Many reading this post have heard about the Americans with Disabilities Act of 1990. Still, many landlords and tenants are still confused over who is responsible for providing reasonable accommodations and modifications when an applicant or resident needs an equal opportunity to use his home and all the common areas that come with it.
For example, a person may want a ramp from the step installed by the owner. Another may want a ramp in an association community that already has all of the legal requirements for wheelchair access in place within the community. Still another may want a grab bar in the tub. Another may want wider doorways.
A landlord may feel he or she doesn’t have to provide what is being asked, and a tenant can feel that the landlord must provide what is being asked. Who’s correct?
Rules of Thumb for Landlords and Property Managers
Reasonable Accommodations and Modifications
If a tenant is requesting an accommodation as a disabled person, their condition may be temporary or permanent, and they must have an impairment that substantially limits one or more major life activities. If they provide such a record, it is not up to the landlord to determine the extent of that impairment, but only to provide the accommodation that will allow them to enjoy the facility as much as would be considered possible.
The accommodations and modifications must be reasonable. Accommodations can include:
- providing larger print documents,
- providing a parking space as close as possible to their unit,
- allowing a transfer to a downstairs unit, or
- allowing service pets in a no pet complex and not charging pet fees for those service animals.
Reasonable modifications include structural changes to the interior or exterior. They could include installing a grab bar in the tub, installing ramps over stairs, widening doorways, lowering kitchen cabinets, or altering walkways to common areas they may want to use.
Requests and Proof
If an accommodation or modification is necessary, the request should be in writing. It can be verbal, but it is best to have it in writing. It is not appropriate to ask what the specific disability is that is hindering full enjoyment of the facilities, but only to understand what the request is and that the individual who needs the accommodation is disabled. Simply put, a doctor could write a note that this person has a disability that requires these modifications in order to have complete use of the home as it was intended. The note does not have to be provided by a doctor if a record of the disability has already been disclosed or the disability is clearly apparent.
A person with a temporary or permanent disability may ask for unlimited accommodations and modifications as needed, whenever needed. The landlord may require documentation that these changes are necessary in order to provide an equal opportunity, but the documentation in itself does not have to state exactly what the specific disability is if it is not apparent. If the disability is apparent but the reason for the accommodation is not apparent, then the landlord can require documentation that it is necessary. A simple note from a doctor can provide this documentation.

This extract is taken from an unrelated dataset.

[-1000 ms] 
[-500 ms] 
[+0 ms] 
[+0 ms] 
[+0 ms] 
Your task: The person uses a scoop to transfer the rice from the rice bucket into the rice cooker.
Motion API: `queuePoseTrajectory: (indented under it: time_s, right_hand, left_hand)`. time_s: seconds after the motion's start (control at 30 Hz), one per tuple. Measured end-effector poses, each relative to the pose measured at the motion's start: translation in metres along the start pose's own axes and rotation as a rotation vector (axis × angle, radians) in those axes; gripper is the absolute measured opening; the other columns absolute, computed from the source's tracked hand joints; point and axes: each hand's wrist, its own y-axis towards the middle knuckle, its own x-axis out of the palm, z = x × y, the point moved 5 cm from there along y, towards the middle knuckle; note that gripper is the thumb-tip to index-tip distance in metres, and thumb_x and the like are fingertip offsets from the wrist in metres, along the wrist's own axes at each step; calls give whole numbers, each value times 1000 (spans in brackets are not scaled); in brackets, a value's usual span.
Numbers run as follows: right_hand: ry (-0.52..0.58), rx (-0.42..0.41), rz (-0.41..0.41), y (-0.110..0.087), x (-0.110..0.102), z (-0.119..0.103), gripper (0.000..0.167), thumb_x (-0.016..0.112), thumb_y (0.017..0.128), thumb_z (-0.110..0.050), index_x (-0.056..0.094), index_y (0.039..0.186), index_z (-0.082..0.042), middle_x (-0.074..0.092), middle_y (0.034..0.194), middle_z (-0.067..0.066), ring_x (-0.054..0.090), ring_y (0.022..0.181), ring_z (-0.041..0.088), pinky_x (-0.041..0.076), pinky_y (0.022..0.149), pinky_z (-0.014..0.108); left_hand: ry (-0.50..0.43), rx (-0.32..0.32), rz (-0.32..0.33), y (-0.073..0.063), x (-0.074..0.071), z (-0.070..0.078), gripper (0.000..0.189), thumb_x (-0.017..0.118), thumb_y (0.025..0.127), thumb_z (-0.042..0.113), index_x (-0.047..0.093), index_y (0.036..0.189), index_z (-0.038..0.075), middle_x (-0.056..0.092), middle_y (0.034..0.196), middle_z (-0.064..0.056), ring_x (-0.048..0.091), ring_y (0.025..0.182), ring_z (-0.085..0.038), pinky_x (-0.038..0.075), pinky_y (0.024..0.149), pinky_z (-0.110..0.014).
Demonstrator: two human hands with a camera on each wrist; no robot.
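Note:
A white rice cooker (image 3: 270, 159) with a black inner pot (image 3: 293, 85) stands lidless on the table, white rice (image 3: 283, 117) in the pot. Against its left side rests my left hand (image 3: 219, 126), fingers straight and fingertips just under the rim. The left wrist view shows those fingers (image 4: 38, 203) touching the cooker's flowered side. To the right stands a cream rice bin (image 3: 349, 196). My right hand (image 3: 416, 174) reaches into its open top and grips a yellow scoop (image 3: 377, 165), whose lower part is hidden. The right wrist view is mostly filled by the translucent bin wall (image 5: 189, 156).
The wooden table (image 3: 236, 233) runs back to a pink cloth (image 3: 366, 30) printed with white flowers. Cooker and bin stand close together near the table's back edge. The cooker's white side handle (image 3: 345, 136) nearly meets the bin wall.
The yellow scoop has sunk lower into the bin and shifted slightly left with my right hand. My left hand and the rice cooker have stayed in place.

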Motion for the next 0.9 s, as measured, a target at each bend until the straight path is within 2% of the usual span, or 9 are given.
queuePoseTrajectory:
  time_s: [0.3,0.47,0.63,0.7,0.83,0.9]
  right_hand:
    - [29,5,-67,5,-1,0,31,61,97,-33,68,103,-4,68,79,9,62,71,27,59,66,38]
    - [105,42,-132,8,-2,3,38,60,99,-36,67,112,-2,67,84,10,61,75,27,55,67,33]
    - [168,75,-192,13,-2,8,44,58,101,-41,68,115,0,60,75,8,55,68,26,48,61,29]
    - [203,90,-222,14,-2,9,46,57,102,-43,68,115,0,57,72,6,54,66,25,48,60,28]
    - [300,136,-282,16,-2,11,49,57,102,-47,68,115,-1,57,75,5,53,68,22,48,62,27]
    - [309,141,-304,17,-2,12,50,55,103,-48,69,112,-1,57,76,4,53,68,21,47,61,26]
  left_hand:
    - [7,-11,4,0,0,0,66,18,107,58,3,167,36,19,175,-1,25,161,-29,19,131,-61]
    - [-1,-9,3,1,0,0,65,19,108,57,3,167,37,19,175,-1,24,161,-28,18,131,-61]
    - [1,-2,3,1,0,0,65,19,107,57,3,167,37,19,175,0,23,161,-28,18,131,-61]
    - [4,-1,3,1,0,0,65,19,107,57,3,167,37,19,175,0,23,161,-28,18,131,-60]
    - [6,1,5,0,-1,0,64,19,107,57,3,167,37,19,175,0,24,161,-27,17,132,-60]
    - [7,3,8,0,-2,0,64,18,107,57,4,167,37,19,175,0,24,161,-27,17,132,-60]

For example, in order to allow the service animal, you are requiring a note from the doctor that the tenant requires a service animal to assist with their disability. That is enough to allow the animal or not charge a fee if you already allow animals. Any information that is given concerning the disability, whether it be in writing or casually given during a verbal conversation, must always be kept confidential and not shared except with the decision maker who will be granting the request, if it is not yourself.
If it is an accommodation, generally the landlord will be required to pay for this. However, if it is a modification, then the tenant will be required to pay for it. If the accommodation amounts to a large financial and administrative burden, then that would not be considered reasonable and the landlord would not be required to provide it. Also, if a tenant makes a modification, then the landlord could require the tenant to restore the unit back to its original state when they vacate. The landlord would not be able to charge extra rent or an extra deposit for that reason, but they could charge an extra deposit for other reasons related to non-disability issues, as is appropriate with anyone.
Another wrinkle is that if the landlord receives federal subsidies, then they would have to pay for the modification unless it caused unreasonable hardship. A landlord could require a tenant to set up an escrow account for the cost of the restoration so that the funds would be available to pay for restoring it once they moved out. This should be set up before the modification is made, and between both parties should understand who is paying for what and whether it will be restored or not.
Denying a Request
It is okay to deny some requests when it is unreasonable or causes hardship and it is okay to suggest alternative accommodations or modifications when they will work equally well. All requests should be handled in a timely manner. A tenant may be forced to seek legal help and file a complaint with the Fair Housing Agency if their requests are ignored.
Doing the Work
If the tenant is providing the modification themselves, they should hire licensed contractors who are appropriately insured and bonded, and you can require all of the documentation be provided before the work is allowed to proceed. You cannot request that they use more expensive materials unless you are agreeable to paying for the difference. You cannot request that they restore exterior modifications, only modifications made inside the home.
The accommodation must be timely. If it cannot be made in a timely manner, then the tenant must be informed as to the reasons for any delays. If an accommodation is provided, such as a close parking space, then it must be protected to keep others from using it (with a sign on the space, for example).
Seek out further information from the U.S. Department of Housing & Urban Development. Implement a fair housing training program and develop fair housing policies. Make sure to display the equal housing opportunity poster anywhere you are providing housing services. If someone should make a fair housing complaint against you, then it is not lawful to retaliate against them. Fair housing laws have changed over the years, so it is a good idea to remain updated and informed.